(Goal of the exercise) Using the listing below, work out how many lines include the word "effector". Only the number is to be given.
┌──
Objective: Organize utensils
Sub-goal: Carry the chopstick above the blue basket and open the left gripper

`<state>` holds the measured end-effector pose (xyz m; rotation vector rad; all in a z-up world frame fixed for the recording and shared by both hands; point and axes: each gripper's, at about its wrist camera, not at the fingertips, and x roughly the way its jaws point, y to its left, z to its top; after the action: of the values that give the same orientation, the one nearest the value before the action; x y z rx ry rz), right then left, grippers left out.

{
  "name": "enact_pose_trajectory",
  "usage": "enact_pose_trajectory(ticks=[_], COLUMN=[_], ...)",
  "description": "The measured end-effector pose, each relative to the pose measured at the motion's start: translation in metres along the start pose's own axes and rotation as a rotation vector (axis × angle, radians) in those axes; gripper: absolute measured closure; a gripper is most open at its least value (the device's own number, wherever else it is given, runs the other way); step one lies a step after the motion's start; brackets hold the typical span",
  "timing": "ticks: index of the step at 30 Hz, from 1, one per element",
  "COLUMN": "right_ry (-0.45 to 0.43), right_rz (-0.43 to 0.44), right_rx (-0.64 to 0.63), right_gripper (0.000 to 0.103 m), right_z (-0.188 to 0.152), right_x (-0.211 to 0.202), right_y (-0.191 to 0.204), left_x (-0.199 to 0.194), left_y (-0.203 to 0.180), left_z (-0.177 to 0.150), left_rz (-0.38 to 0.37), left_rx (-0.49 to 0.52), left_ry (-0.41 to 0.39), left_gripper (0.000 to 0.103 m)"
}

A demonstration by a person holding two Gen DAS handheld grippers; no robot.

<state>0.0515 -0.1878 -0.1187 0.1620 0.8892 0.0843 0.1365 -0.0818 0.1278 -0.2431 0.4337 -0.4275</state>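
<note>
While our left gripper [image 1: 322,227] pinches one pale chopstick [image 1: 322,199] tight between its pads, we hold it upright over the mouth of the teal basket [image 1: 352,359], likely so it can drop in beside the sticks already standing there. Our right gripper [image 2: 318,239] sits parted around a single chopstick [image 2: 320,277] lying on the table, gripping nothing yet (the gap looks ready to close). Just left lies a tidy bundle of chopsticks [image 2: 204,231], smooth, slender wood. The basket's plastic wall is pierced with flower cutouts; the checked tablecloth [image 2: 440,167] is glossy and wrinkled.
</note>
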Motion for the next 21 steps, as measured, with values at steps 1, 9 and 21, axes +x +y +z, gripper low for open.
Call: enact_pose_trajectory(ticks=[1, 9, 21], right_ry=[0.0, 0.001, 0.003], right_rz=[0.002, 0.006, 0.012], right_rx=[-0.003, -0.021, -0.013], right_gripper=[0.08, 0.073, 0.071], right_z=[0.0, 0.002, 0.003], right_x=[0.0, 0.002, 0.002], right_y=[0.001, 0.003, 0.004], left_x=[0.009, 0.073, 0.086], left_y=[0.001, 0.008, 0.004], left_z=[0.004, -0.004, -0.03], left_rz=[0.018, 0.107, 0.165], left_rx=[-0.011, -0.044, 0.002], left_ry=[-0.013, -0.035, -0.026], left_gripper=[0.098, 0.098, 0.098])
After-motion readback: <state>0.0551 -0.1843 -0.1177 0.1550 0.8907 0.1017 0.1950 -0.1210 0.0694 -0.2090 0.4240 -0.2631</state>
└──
(Your solution) 2